Community discussions

MikroTik App
 
farisr
just joined
Topic Author
Posts: 7
Joined: Wed Feb 03, 2021 1:39 pm

MTU oddness with WireGuard and maybe VLANs

Sat Dec 31, 2022 7:37 pm

I'm flummoxed by a problem that seems to be to do with MTUs but may not be.

When connecting to my hAP AC3 from a mobile device (cellular) using WireGuard (which gives me access to my local network and out to the internet too) I cannot access the GUI on port 80 of a specific Netgear switch on the local network unless I set the WireGuard MTU to 1500.

Using the default WireGuard MTU of 1420, or using 1432 or indeed any MTU below 1500, I can get to the web interface of the hAP itself and indeed also two other Netgear Switches on the same local network, vlan and IP range - just not the GUI on this specific Netgear switch. The browser says "Connection Refused"

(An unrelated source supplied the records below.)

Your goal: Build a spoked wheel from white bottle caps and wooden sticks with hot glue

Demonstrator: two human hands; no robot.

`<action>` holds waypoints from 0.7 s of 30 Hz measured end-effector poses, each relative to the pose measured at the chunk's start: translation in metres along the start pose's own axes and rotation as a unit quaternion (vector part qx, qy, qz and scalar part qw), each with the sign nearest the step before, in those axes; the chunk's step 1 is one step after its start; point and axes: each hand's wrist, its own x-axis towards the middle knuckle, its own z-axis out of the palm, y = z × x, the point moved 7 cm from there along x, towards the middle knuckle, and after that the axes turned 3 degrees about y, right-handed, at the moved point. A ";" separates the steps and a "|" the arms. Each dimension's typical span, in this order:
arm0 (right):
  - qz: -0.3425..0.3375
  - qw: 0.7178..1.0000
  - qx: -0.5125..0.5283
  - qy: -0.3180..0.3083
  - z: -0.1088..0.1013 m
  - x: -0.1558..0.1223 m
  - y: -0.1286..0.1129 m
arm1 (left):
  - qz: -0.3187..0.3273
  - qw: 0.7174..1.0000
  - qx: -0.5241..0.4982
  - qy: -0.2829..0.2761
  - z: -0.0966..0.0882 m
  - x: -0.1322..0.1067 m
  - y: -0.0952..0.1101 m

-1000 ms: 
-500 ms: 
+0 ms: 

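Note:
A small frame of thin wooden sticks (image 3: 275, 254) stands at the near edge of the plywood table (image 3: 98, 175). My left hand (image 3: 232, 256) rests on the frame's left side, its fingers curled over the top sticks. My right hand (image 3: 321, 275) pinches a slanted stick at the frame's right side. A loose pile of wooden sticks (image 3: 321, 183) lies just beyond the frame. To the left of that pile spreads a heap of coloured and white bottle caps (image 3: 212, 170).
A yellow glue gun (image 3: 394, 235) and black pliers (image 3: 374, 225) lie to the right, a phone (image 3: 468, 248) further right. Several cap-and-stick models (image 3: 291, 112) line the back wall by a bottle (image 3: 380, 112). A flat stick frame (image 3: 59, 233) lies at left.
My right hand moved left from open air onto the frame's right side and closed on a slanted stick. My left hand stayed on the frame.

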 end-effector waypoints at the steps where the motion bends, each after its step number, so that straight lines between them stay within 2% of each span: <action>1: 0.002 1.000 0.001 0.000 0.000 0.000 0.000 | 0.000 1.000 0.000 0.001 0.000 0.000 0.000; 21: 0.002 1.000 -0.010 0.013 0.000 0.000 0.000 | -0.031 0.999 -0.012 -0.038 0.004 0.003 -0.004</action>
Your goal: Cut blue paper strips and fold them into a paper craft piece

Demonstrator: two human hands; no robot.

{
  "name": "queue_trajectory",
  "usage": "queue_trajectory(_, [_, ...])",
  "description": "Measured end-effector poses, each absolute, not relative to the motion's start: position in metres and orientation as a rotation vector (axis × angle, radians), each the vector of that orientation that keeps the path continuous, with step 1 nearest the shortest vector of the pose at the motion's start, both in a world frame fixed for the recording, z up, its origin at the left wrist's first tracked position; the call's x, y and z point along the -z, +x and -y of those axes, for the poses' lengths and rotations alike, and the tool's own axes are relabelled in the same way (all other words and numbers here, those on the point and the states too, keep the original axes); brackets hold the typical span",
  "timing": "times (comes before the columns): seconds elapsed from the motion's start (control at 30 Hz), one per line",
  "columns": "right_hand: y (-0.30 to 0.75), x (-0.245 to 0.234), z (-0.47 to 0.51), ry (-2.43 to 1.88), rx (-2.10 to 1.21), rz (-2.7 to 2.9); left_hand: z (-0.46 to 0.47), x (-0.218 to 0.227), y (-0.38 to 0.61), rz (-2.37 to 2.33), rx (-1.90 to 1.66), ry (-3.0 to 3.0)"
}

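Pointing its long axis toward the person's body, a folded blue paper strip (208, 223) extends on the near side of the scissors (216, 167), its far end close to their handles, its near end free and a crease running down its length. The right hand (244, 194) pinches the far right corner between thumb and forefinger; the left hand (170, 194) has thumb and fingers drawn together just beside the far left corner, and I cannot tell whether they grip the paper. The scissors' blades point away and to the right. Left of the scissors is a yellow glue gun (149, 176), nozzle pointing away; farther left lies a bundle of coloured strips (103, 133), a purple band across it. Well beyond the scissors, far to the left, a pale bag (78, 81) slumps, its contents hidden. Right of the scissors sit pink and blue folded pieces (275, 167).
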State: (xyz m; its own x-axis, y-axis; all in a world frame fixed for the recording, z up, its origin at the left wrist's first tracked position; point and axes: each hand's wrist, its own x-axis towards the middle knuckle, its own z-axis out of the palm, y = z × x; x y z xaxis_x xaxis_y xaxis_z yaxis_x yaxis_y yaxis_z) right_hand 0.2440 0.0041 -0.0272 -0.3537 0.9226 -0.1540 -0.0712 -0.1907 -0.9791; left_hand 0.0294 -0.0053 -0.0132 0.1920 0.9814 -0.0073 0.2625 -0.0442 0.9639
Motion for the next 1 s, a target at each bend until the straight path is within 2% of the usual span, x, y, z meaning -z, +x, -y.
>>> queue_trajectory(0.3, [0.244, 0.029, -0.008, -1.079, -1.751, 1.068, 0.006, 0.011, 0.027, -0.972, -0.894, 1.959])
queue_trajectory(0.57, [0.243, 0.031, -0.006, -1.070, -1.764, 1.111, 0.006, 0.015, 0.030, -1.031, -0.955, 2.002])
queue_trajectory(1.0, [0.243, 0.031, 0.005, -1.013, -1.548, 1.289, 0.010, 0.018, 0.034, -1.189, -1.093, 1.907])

Incidentally, when I say I set the Wireguard MTU to a specific value, I mean at both ends, not just on the client device or just on in hAP.

I can ping the problem Netgear no matter what MTU I use. It is only accessing the GUI on port 80 that's the problem.

The issue occurs no matter whether I connect my mobile device to the hAP via WireGuard over a cellular link to the public Internet or via WireGuard more directly through one of the hAP's WLAN interfaces.

When connected via one of the hAP's WLAN interfaces and when using a WireGuard MTU less than 1500, if I disable WireGuard then I immediately get access to the problem Netgear without any issues. So the problem isn't the mobile device or mobile device's browser.

The Netgear switch models are all different. The problem one is a JGS524Ev2 with up to date firmware. The other two are a GS105Ev2 and a (very disappointing IMHO) GS308E, again both with the latest firmware.

The hAP is connected to the Internet via PPPoE. I know just enough to know that there's an overhead when PPPoE is used, and I've experimented with setting the Ethernet port used for the WAN to 1504, but this made no noticeable difference to my single thread download speeds (the main reason I wanted to try it) and more specifically made no difference to the issue at hand with the Netgear switch GUI. In any case, as I mentioned, I can reproduce the problem when connecting to the hAP from the same mobile device directly over one of the hAP's WLAN interfaces with WireGuard enabled and MTU less than 1500, thus bypassing WAN PPPoE overheads.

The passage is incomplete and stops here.